Sunday, April 19, 2020 I made the conscious decision to delete all of my blog post from June of 2018 up until March of 2020. With the exception of four post. I had been sitting on this decision for so long because I felt like I had something to prove. That something was how long I’ve been writing. What changed my mind was,
- I don’t have to prove myself to anyone & that’s with anything in life not just blogging.
- I’ve been writing for years & have had several blogs, but have no proof of those sites.
- I’ve reached a point in my life where if I can’t stop thinking about something, I need to act on it.
Side note: I only kept one post from 2018 because it legit means something to me.
I always hear people say, “People change over the years”, but people change every single day if we’re being technical. It doesn’t always take someone years to get better or worse. I’m not sure about you, but I don’t feel like some people change at all. I changed in who I am and, in my writing, so I was no longer connecting with what I wrote anymore. Re-reading those post made me say to myself, “You were literally writing just to write” and I damn sure was. I had set soooo many restrictions for myself. The way I just wrote “so” is a prime example. I had to post once or twice every week, I had to post for a different category each time, I had to minimize my writing, etc. I was stressing myself out about writing because I wasn’t writing based off of what I was truly feeling nor when I felt like it.

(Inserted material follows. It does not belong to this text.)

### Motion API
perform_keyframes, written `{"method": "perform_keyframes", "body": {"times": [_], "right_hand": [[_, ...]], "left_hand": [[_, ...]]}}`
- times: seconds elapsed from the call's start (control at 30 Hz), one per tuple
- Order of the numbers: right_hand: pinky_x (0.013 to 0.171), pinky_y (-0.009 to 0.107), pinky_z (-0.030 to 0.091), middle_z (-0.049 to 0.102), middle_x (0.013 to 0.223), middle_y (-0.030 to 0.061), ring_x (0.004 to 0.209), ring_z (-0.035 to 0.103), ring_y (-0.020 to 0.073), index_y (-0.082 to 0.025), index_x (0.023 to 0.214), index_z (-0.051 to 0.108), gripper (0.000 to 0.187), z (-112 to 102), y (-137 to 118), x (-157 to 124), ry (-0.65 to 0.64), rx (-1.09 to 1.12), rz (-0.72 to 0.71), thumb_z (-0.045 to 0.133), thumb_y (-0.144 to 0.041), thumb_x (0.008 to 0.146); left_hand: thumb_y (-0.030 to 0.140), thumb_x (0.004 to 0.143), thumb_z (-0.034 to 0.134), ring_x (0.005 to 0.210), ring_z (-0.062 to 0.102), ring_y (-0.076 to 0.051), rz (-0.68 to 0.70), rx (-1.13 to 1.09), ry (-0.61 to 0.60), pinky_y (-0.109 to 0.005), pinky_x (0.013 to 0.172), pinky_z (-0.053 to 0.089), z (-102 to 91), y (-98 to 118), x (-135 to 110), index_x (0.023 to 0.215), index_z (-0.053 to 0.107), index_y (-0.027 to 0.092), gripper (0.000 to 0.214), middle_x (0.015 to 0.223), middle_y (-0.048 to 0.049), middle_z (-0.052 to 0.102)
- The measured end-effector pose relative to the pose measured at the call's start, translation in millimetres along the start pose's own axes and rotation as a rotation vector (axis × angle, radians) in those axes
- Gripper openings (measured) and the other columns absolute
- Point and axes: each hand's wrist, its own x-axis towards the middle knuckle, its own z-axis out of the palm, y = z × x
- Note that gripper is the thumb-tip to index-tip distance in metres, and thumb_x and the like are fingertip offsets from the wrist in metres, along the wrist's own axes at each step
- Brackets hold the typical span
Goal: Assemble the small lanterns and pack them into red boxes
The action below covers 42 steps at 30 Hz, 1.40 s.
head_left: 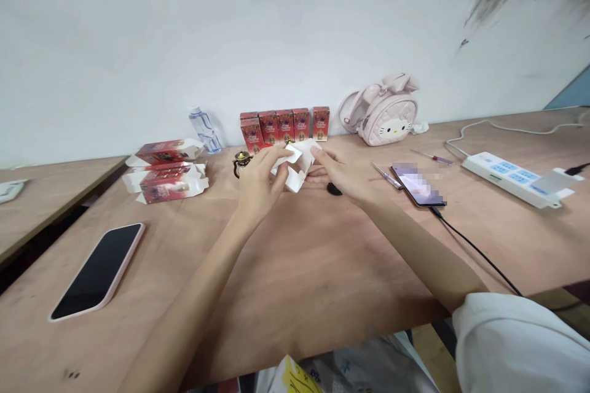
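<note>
Both my hands meet over the middle of the wooden table point(304, 270) around a small white folded carton point(298, 166). My left hand point(259, 181) pinches its left flap with closed fingers. My right hand point(343, 175) grips the carton's right side from below. A small dark object point(334, 189) lies on the table just under my right hand. Left of my left hand stands a small dark, gold-trimmed ornament point(241, 161). Behind the carton, several upright red boxes point(283, 126) stand in a row by the wall.
Flattened red and white cartons point(166, 175) lie at the left, with a water bottle point(205, 130) behind them. A pink-cased phone point(99, 271) lies at near left. On the right are a charging phone point(418, 184), tools point(386, 175), a power strip point(511, 178) and a pink bag point(382, 112).
</note>
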Motion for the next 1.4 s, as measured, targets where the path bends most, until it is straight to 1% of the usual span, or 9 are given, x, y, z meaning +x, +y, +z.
{"method": "perform_keyframes", "body": {"times": [0.1,0.23,0.4,0.57,0.8,0.9,1.07,1.3,1.4], "right_hand": [[0.069,0.035,0.06,0.068,0.084,0.004,0.078,0.068,0.019,-0.021,0.087,0.061,0.026,0,-1,-1,0.04,0.023,-0.001,0.053,-0.045,0.085],[0.071,0.036,0.06,0.068,0.083,0.0044,0.083,0.068,0.0204,-0.021,0.082,0.06,0.026,2,-4,-4,0.056,0.055,0.007,0.054,-0.046,0.084],[0.074,0.036,0.06,0.068,0.083,0.0049,0.082,0.068,0.0192,-0.02,0.085,0.06,0.028,9,-7,-9,0.007,0.087,0.02,0.053,-0.047,0.085],[0.073,0.036,0.06,0.069,0.085,0.006,0.078,0.069,0.018,-0.019,0.094,0.063,0.03,12,-8,-13,0.005,0.034,0.022,0.051,-0.045,0.087],[0.081,0.034,0.057,0.065,0.108,0.0011,0.094,0.064,0.0165,-0.031,0.118,0.058,0.036,9,-15,-25,-0.151,-0.112,-0.164,0.041,-0.047,0.091],[0.082,0.032,0.056,0.06,0.118,-0.0007,0.096,0.062,0.0152,-0.034,0.122,0.055,0.035,9,-18,-27,-0.215,-0.173,-0.225,0.047,-0.043,0.089],[0.078,0.028,0.055,0.059,0.115,0.0002,0.086,0.062,0.012,-0.029,0.113,0.059,0.03,5,-16,-23,-0.284,-0.194,-0.271,0.055,-0.04,0.085],[0.068,0.025,0.054,0.06,0.089,-0.001,0.07,0.058,0.0091,-0.023,0.096,0.057,0.028,5,-14,-20,-0.247,-0.113,-0.237,0.065,-0.042,0.077],[0.062,0.024,0.053,0.058,0.08,-0.0031,0.065,0.057,0.009,-0.024,0.09,0.053,0.027,5,-16,-20,-0.219,-0.079,-0.196,0.068,-0.04,0.075]], "left_hand": [[0.029,0.083,0.055,0.111,0.058,-0.021,0.058,0.032,-0.01,-0.037,0.094,0.046,0.8,4,-1,0.104,0.058,0.021,0.023,0.119,-0.0079,0.062],[0.04,0.073,0.066,0.119,0.051,-0.026,0.069,0.064,-0.03,-0.042,0.099,0.042,4.0,10,-1,0.112,0.051,0.021,0.046,0.126,-0.0107,0.054],[0.03,0.081,0.056,0.109,0.054,-0.023,-0.013,0.041,0.097,-0.041,0.094,0.043,7.2,13,-3,0.106,0.05,0.022,0.026,0.11,-0.0072,0.057],[0.025,0.08,0.054,0.107,0.052,-0.023,0.007,0.023,0.13,-0.04,0.093,0.043,7.8,12,-5,0.101,0.051,0.021,0.021,0.106,-0.0074,0.053],[0.026,0.08,0.054,0.101,0.053,-0.021,0.044,0.023,0.219,-0.039,0.09,0.044,7.9,8,-8,0.09,0.054,0.022,0.012,0.104,-0.0063,0.053],[0.023,0.078,0.053,0.098,0.054,-0.021,0.104,0.015,0.246,-0.039,0.087,0.044,6.4,7,-8,0.079,0.053,0.021,0.002,0.102,-0.0062,0.054],[0.02,0.076,0.05,0.095,0.055,-0.022,0.131,0.037,0.189,-0.039,0.082,0.044,4.8,9,-8,0.075,0.051,0.02,0.001,0.099,-0.0074,0.056],[0.023,0.075,0.051,0.095,0.055,-0.024,0.201,0.068,0.139,-0.043,0.081,0.042,3.2,9,-7,0.084,0.051,0.02,0.01,0.102,-0.0096,0.058],[0.026,0.075,0.055,0.101,0.054,-0.025,0.299,0.015,0.007,-0.043,0.085,0.043,-4.6,7,-3,0.098,0.049,0.02,0.024,0.107,-0.0106,0.057]]}}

The fear of hurting someone else’s feelings is what has truly stopped me from a lot of great pieces. I got some backlash from a few posts and I did entertain the bullshit that came with it, but I’ve dealt with that in my own ways in my own time. Part of that bullshit was having to deal with people telling others about my post. Someone had told me about an old acquaintance who was going around talking about me because they thought I blocked them. First of all, that’s super fuckin childish, PERIOD! Second, what was crazy to me was this person was still liking my pictures on Instagram, so it was clear that they just wanted to be part of whatever “beef” there was. I did and still do notify others when I write so, of course, with that person being one of my followers while the person I actually had the issue with was blocked how else would they have known about anything I wrote if not for that old acquaintance? It’s shit like that, that would make me shy away from writing what I was truly feeling so I would write about something random just so I could say that I wrote something.
I can’t apologize to someone for writing about how they treated me. Maybe had they been better to me I wouldn’t have anything to write about in the first place. The truth has three sides, right? So, why can’t I express mine through my blog while others express theirs through shade? –in place of them just blocking or calling me when they have my number? – I don’t use names because I believe in protecting the identities of others, but it’s not hard for a person to identify who they are when they’re the ones who did it. It’s no more my job to protect the feelings of another than it is theirs to protect mine.
“I can only speak for me” is part of my signature because I want to make that clear. I don’t want to make anyone feel how I do because that’s not my goal. You have your feelings while I have mine and although I don’t use names there are people – in my life – who I discuss some of these matters with before I post them. I just like to make sure that I don’t sound too *enters an emotions*. Which brings me to part of my growth in [my] writing. I’m teaching myself to write from my healing and not my hurting. What I mean is if something happened yesterday, I’m not going to hop up and write a post about it today. Why? Because even though I am speaking on how I feel in that moment, that’s that moment. A week or two from now it may not even affect me the same way and I could’ve grasped an understanding from the situation that I didn’t before.
I’m still trying to piece together the best signature for myself. I’ve had so many that I’ve lost track. I want something simple but still me – if that makes sense. In the end I’ve gone through a lot with myself when it comes to writing. A lot of what I write comes from my real life experiences. I write to share and possibly help others, but to also release whatever was there. I have no issue starting over when I need to so this is another fresh start for me. I HAVE EVERY INTENTION TO RECONNECT WITH MYSELF AND MY WRITING THIS GO ROUND.